Dan ruangan kamar Ade Irma yang paling spesial bikin merindingnya. Masih ada boneka kesayangan Ade Irma saat masih hidup.

Melihat wujud boneka itu yg memandang tajam dari balik kaca lemari jadi teringat film The Doll 2 yang dibintangi Luna Maya.

Bahkan si petugas yang sudah lama tinggal di sana pun bercerita, ia masih sering 'diajak main' Ade Irma.

Btw, kalau berkunjung ke Museum ini jangan lupa minta tolong salah satu petugasnya untuk mengantar menjadi pemandu.

Dia bisa banyak bercerita tentang keluarga Nasution, juga tentang fungsi ruangan-ruangan di sana.

Termasuk cerita-cerita yang bikin merinding.


Setelah selesai keliling Museum, jangan lupa kasih tipping/’uang kopi’ ke petugas yang memandu, karena justru cerita itu mahal harganya.

Bagaimana? Penasaran kan untuk berkunjung ke sana?

Selain kisah yang bikin merinding itu, di Museum ini kita bisa melihat barang-barang peninggalan lain dari keluarga Nasution.

Ada juga foto Ade Irma, yang merupakan putri bungsi AH Nasution, bersama Lettu Pierre Andreas Tendean terbingkai rapi di atas potongan puisi, untuk mengenang tragedi terbunuhnya Ade Irma.

Peristiwa yang terjadi pada malam 1 Oktober 1965 itu tak hanya merenggut nyawa Ade Irma Suryani.

Namun juga nyawa Pierre Tendean. Pierre yang waktu itu diketahui sedang berisitirahat di ruang tamu kediaman AH Nasution menjadi target dari penggerebekan oleh pasukan Tjakrabirawa.

Pasukan Tjakrabirawa yang mengira Lettu Tendean sebagai AH Nasution langsung menculik Pierre, dan membawanya ke area Lubang Buaya bersama keenam perwira tinggi TNI lainnya.

Mereka akhirnya dibunuh dan dimasukkan ke dalam sumur, yang kini dikenal sebagai Lubang Buaya.

Kini rumah yang menjadi saksi bisu peristiwa penggerebekan AH Nasution telah menjadi prasasti hidup yang diresmikan oleh Susilo Bambang Yudhoyono pada hari 3 Desember 2008.

Tepat di hari kelahiran Jenderal AH Nasution sendiri.

Museum ini buka setiap hari kecuali Senin dari pukul 08.00 hingga 16.00 WIB. 

Jadi Tameng Ayah 

Namanya tidak tercantum dalam target. Tapi nama ayahnya termasuk.
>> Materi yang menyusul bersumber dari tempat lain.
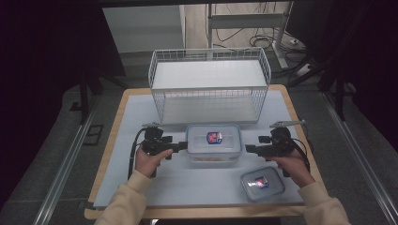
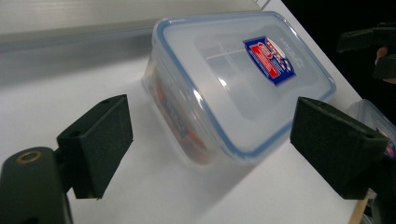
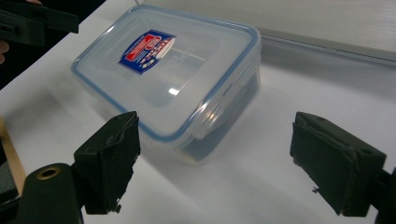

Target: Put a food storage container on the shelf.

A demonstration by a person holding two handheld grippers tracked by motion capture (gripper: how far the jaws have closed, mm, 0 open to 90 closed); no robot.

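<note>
From the high view, a big box (image 1: 214,144) with a blue-rimmed lid stands in the middle of the bench (image 1: 141,112), just in front of a white wire basket (image 1: 210,84). The left gripper (image 1: 182,146) is at the left end of the box and the right gripper (image 1: 248,148) is just beside its right end, each one held in a hand. A small box (image 1: 262,183) lies near the right hand, at the near right of the bench.

The left gripper view shows what the high view cannot: the left fingers (image 2: 100,142) are released and stand wide apart, with the box (image 2: 233,84) ahead of them and not touched. The red print on the side of the box is also visible here.

The right gripper view shows the right fingers (image 3: 112,158) released too, wide apart, with the box (image 3: 173,79) ahead and untouched. A closed lid clip on the end of the box is clear in this view.
</note>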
Sang putri bungsu yang harus meninggal akibat kekejaman G30S/PKI.

Malam itu, Ade Irma Suryani (5), putri bungsu Jenderal A.H Nasution tidur bertiga bersama ibunya, Johanna Sunarti Nasution di rumah mereka jalan Teuku Umur No. 40 Menteng.Ade Irma Suryani, Perisai Bagi Sang Ayah Saat G30S/PKI

Ketika waktu menunjukkan pukul 03.45 subuh tanggal 1 Oktober 1965, Nasution mendengar suara ribut-ribut di luar rumahnya. Instingnya mengatakan ada hal aneh.

Ternyata pasukan Tjakrabirawa datang untuk menangkap dirinya.
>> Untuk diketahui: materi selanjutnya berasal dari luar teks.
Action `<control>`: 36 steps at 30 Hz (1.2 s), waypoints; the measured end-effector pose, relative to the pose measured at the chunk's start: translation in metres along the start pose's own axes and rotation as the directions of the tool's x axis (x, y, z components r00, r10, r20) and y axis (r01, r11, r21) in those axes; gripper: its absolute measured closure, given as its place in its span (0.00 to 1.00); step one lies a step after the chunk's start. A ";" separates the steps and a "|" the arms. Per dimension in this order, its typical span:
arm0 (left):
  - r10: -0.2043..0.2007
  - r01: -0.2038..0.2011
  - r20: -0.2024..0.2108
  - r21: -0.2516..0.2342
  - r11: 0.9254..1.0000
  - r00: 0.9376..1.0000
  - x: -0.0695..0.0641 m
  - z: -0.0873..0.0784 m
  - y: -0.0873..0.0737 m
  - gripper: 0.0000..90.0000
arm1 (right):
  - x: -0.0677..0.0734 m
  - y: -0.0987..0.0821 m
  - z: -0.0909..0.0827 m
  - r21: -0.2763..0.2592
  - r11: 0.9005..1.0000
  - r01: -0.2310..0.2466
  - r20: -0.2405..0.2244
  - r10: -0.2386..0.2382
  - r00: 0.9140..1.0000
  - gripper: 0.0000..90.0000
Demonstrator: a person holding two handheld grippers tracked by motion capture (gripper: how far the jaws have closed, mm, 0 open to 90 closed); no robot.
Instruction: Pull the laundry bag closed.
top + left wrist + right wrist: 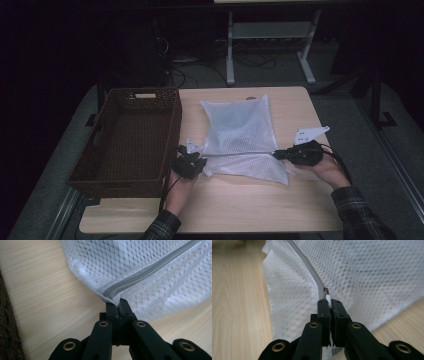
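Table point(250, 205): a pale wood-grain top spreads before you, your forearms in plaid sleeves coming in from the near edge.
Basket point(131, 140): a dark woven bin with a cut-out handle sits on the table's left side, its right wall just beside the bag; in the left gripper view its weave shows as a dark strip at the left edge.
Mesh bag point(240, 132): a white net laundry bag lies flat at the middle of the table, to the right of the basket, its far end toward the back edge and its zippered edge stretched between your two tools near you.
Zipper point(147, 271): a grey line along the bag's near part, pulled taut from one tool to the other; in the left gripper view it runs up and away to the right.
Left gripper point(119, 305): you have it clenched on the bag's corner at the zipper's end, close to the basket, fabric pinched between the black jaws.
Right gripper point(329, 302): at the bag's right side, you have it clamped on the white zipper pull.
Zipper pull point(328, 297): a small white tab with a metal link at its top, rising from between the right jaws.
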State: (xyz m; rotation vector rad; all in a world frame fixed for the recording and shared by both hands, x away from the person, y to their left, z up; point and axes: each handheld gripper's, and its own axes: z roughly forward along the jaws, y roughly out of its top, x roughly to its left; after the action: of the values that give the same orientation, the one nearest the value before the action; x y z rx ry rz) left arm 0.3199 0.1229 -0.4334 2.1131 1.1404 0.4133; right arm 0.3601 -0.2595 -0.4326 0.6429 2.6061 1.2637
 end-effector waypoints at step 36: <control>0.004 -0.004 0.084 -0.005 1.000 0.996 0.001 0.000 -0.003 0.73 | -0.014 -0.023 -0.022 -0.031 0.996 -0.087 0.030 0.088 0.996 0.80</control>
State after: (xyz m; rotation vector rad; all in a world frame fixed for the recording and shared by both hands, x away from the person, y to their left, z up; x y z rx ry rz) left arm 0.3185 0.1246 -0.4353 2.1090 1.0863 0.3255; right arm 0.3584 -0.2939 -0.4379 0.7733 2.5548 1.3040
Atas perintah istrinya, ia berhasil kabur melompati pagar dan menuju rumah Duta Besar Irak yang berada tempat di samping rumah mereka.
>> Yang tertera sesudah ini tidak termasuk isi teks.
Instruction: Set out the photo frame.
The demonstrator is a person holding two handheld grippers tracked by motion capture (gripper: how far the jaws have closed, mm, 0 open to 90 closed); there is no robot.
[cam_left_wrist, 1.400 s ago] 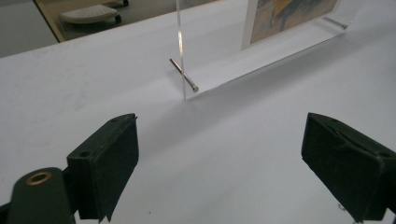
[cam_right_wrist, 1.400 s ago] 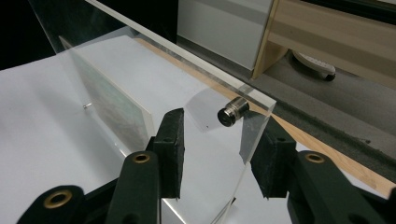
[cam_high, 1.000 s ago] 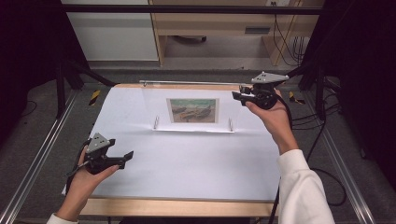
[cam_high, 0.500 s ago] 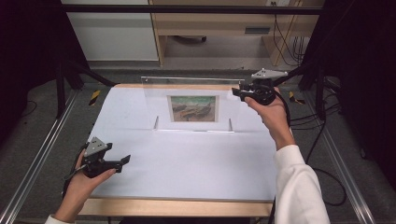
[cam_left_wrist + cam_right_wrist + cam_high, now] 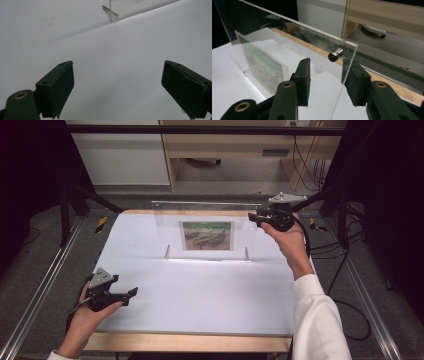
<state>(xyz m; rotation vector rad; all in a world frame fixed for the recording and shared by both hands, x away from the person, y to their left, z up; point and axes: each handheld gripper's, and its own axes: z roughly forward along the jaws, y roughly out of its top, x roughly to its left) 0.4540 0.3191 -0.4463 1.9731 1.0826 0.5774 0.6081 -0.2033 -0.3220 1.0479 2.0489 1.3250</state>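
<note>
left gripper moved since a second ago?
Yes. In the high view the left gripper has dropped back toward the table's near wooden edge, away from the acrylic frame.

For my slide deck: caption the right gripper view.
Right gripper straddles the clear acrylic frame's upper corner, jaws apart.

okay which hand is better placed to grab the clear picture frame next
The right. The right hand-held gripper already straddles the upper corner edge of the acrylic frame, jaws either side. The left hand-held gripper sits open over bare table, far away.
</note>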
Pasukan tersebut mulai masuk ke dalam rumah. Karena tidak dibuka pintu oleh istri Nasution, mereka menembaki pintu kamar berkali-kali.

Suara tembakan itu membuat seisi rumah dicekam ketakutan.

Beruntungnya, istri Nasution, serta ibu dan adik Nasution, Mardiah yang lari ke kamar Nasution selamat dari tembakan. Tapi sayang, tembakan itu mengenai Ade. Tiga peluru menembus punggung si kecil.

Ketika pasukan Tjakrabirawa meninggalkan rumah, Johanna dan keluarga langsung membawa Ade yang bersimbah ke RSPAD untuk mendapat pertolongan.

Setelah menjalani operasi, lima hari kemudian ia dipanggil sang maha kuasa.

Ia dimakamkan di Blok P Kemayoran diiringi ratusan tangis keluarga dan masyarakat.

Kematian Ade Irma Suryani tentu meninggalkan luka yang sangat dalam diri Nasution.

Di saat dirinya berhasil kabur, justru sang putri kesayangan harus merenggang nyawa menjadi perisainya.

“Anakku yang tercinta. Engkau telah gugur sebagai perisai untuk Ayahmu. Ya Allah, terimalah putri kami ini dengan segala kebaikannya. Kami mengantarkannya dengan ikhlas, mengembalikannya pada-Mu, karena Engkaulah yang empunya,” kata Nasution seperti dikutip dalam buku yang berjudul “Tujuh Prajurit TNI Gugur: 1 Oktober 1965”.